Anyway, I love this movie. It is so interesting the way il postino's attitude towards Neruda changes and how he usurps Neruda's poetry for his own without shame. He claims, in a discussion with Neruda, that poetry belongs to the one who needs it. Neruda doesn't push, but looks amazed and just says, 'How democratic of you.' This movie shows the power of poetry, of art. As a poet wrote:
It is difficult
To get the news from poems,
But men die miserably
Every day for lack
Of what is found there.

Something like that.
For our Italian club we were going to sing 'Tu Scendi dalle Stelle...', but the snow stopped the festivities scheduled for today. I have almost memorized the first two stanzas. It is a beautiful song by St. Alphonsus Di Liguori. Oh, the power of love:
Quanto questa poverta piu m'innamora:
Giacche ti fece amor povero ancora.

St. Alphonsus' Stations of the Cross have the same powerful, simple love in them.
I may never learn Italian, so never be able to read Dante in the original, but I will try.

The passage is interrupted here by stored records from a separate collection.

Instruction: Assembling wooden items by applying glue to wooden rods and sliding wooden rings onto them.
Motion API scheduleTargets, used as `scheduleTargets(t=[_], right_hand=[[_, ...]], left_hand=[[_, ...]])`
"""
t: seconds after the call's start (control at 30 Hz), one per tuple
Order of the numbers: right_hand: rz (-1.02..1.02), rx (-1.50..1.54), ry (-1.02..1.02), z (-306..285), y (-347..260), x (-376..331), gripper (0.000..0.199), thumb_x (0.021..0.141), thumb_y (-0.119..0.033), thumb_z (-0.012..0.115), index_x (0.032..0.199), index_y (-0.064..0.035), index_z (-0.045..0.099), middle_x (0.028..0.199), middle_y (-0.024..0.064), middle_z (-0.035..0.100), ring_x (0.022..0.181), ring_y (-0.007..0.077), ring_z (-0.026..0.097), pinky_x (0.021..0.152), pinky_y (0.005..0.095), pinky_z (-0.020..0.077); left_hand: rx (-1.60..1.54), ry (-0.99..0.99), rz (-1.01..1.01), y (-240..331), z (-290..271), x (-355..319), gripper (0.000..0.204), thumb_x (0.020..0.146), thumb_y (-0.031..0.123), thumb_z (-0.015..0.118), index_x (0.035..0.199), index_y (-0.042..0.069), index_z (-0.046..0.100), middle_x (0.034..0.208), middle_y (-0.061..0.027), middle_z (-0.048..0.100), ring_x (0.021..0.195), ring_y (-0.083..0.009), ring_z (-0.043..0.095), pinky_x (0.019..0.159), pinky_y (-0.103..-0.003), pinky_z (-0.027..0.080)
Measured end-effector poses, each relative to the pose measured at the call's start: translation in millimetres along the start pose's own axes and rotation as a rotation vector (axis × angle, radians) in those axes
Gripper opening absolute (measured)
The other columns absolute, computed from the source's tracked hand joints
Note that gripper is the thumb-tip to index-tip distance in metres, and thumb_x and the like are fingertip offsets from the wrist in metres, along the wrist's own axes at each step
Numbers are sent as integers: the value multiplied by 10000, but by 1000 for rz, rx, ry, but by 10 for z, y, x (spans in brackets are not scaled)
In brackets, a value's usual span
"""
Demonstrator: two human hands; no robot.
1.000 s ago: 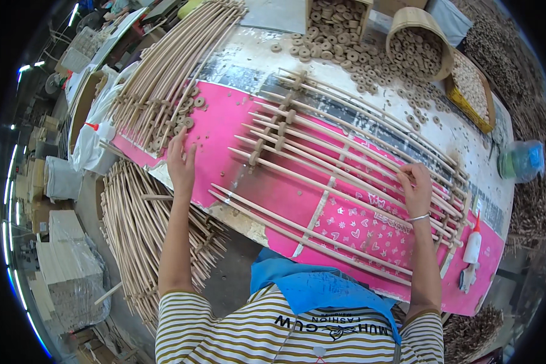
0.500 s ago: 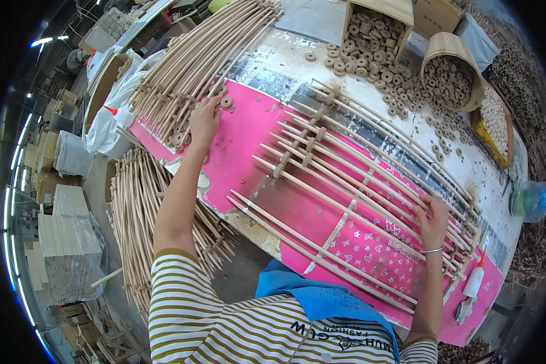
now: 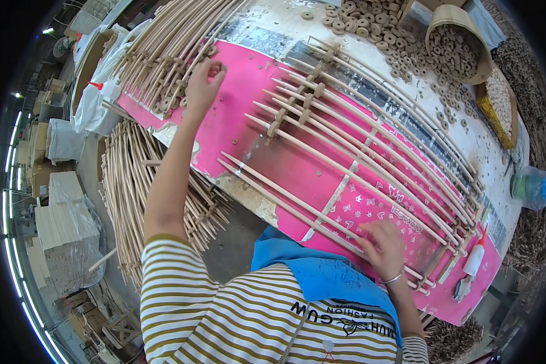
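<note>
My left hand (image 3: 204, 85) is raised over the pink sheet (image 3: 239, 91), fingers curled toward the thumb; what they hold, if anything, I cannot make out. Just beyond it lies a bundle of wooden rods (image 3: 158, 48) with wooden rings. My right hand (image 3: 383, 246) is closed at the two nearest long wooden rods (image 3: 291, 197), its thumb and fingertips around one of them; the palm hides part of both. Farther back, several tapered rods (image 3: 346, 124) lie side by side, with wooden rings (image 3: 306, 112) near their left ends and more at their right ends.
Loose wooden rings (image 3: 379, 27) are spread over the far table, beside a tipped wooden tub (image 3: 485, 67). At right are a yellow box (image 3: 496, 118), a glue bottle (image 3: 476, 255) and a plastic jar (image 3: 531, 185). More rods (image 3: 133, 200) stand left of the table edge.
My left hand has drawn back from the ring beside the rod bundle. My right hand has moved left and nearer, from the far rods to the nearest pair. The view has shifted slightly.
</note>
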State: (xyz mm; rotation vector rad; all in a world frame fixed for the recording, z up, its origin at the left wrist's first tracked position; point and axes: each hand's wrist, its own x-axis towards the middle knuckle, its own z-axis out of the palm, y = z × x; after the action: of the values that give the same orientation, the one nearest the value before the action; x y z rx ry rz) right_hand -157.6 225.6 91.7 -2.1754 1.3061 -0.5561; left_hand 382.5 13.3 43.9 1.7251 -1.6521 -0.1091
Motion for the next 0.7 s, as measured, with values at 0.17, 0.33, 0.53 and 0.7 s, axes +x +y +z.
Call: scheduleTargets(t=[0.17,0.33,0.53,0.7], right_hand=[[-3,-29,30,234,-8,-130,230,816,-158,807,1003,-57,722,921,97,626,892,302,601,790,420,468],[9,-28,44,284,-47,-159,154,847,-125,776,962,-53,705,885,104,600,850,296,599,753,408,466],[99,176,107,152,-89,-108,93,911,-23,734,996,3,706,851,85,586,714,182,614,615,312,464],[103,209,118,99,-126,-40,75,921,-9,725,991,12,707,868,81,593,721,170,616,627,298,475]], left_hand=[[-575,-131,-430,661,-345,-805,340,1010,212,693,1295,27,674,1110,-9,713,1030,-83,646,886,-253,489],[-621,-98,-587,732,-628,-1285,364,1045,294,633,1313,51,681,1091,1,711,1028,-92,646,868,-279,473],[-787,-104,-703,736,-728,-1542,330,1068,312,617,1294,84,694,1080,4,711,1024,-92,650,859,-270,470],[-973,-166,-694,768,-652,-1550,316,1078,316,607,1265,76,693,1091,-11,723,1028,-108,673,862,-267,493]])
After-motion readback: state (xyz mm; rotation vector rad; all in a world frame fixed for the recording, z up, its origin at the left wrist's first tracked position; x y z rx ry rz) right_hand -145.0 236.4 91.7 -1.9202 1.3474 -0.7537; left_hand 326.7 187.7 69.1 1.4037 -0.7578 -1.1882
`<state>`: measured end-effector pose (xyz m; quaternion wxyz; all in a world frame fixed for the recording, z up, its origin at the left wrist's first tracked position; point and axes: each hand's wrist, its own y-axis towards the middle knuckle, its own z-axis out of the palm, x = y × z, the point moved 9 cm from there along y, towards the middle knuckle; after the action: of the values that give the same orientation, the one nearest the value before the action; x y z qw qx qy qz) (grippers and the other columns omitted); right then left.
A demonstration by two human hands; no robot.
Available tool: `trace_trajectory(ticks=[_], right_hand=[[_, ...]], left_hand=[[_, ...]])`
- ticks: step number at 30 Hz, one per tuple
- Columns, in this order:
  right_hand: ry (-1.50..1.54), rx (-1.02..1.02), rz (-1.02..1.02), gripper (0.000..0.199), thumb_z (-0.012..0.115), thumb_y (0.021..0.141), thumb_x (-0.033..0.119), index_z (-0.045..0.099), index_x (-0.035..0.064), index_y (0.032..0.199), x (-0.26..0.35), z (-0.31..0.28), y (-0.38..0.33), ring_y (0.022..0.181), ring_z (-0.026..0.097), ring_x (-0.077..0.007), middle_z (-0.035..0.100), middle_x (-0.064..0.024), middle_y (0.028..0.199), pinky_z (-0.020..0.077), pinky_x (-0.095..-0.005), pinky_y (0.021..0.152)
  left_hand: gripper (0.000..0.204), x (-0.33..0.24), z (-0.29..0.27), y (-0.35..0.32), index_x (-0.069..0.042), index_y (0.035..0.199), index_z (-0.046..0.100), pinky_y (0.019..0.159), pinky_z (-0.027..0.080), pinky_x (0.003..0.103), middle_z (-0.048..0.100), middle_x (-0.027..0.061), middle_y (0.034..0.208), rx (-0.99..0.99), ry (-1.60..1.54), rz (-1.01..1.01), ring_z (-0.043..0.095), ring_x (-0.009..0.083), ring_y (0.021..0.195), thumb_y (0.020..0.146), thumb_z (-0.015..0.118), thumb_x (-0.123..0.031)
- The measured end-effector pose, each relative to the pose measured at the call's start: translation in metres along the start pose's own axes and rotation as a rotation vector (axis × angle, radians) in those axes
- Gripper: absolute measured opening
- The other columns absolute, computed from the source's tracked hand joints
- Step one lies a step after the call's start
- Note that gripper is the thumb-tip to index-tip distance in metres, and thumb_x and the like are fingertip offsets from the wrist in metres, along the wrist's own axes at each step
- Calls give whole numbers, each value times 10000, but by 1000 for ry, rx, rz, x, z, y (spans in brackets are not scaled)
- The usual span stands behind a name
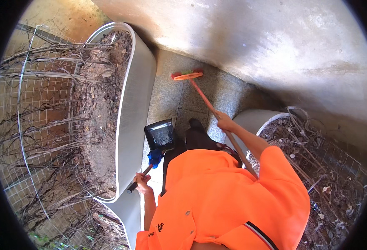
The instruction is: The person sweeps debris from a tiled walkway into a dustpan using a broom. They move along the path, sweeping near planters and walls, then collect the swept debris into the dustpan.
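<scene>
Here the right hand (224, 121) has its fingers clamped around the orange handle of the broom (187, 75), partway down the shaft, and the red-bristled head rests on the grey paving (171, 98) well ahead of the black dustpan (160, 134). The left hand (141, 182) has its fingers closed on the dustpan's long dark handle, behind the pan, which hangs just beside the pale wall of the long planter (135, 96) with its mouth turned towards the broom. A second, rounder planter (254, 118) full of dry twigs sits on the far side of the dustpan, so the strip of floor is narrow. To sweep well from this stance, I judge it best to lower the pan's lip flat on the paving first, then draw the bristles back towards it in short, light strokes, keeping the head square so grit does not skip sideways under the planter wall. A one-handed grip this high gives little pressure, so slow pulls should serve better than flicks
</scene>
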<state>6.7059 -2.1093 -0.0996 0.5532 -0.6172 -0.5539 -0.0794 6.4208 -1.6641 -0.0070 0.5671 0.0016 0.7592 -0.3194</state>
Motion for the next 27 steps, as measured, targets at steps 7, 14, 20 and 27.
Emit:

In Italian club on Tuesday digo: 'Mi chiamo Dante Aligheri.' Signore wanted me to be Dante, so I played along. (I felt like il postino when I said it. I tried to say Dante's name as he said it in the movie.) I probably couldn't have done this last year, but this year I don't mind pressure or taking an impossible position. I am ready to give what I have and love doing it. Arrividecci, A dios,


Sunday, October 7, 2007

Feast of the Most Holy Rosary

Holy Mother help all Catholics to use this great gift of you Holy Rosary for the spiritual growth of souls and for the salvation of souls.
Today there was a banner by the Sanctuary with a quote from Mother Teresa which said that a country that accepts abortion is the poorest of the poor. Lord, if it is Thy Will, I would like to help the unborn and the institution of marriage. I just read about Eleanor Rude who spent her last years serving the unborn and their mothers on Dawn Eden's blog. Falling Sparrow said that she just died. Bless her and her example.
I am elated that I got a comment on this blog. It is fitting that it is from a Portuguese speaker because I have a sister-in-law who married an Azorean and lives in the Azores with her family and a brother-in-law who married a Portuguese lady and lives in the Azores with two children.
I am attempting to learn Espaniol (I have two daughters who are fluent in Spanish.) as preparation for learning Italian so that I can read Dante, but I will add Portuguese to my list. I may fail in all three goals, but I can and will appreciate the speakers of all three languages with a greater love.
Thank you, mi amigo, from Brazil, the Azores or Portugal. You have blessed me. Now I have an audience and a reason to try to be more consistent (and to learn Portuguese).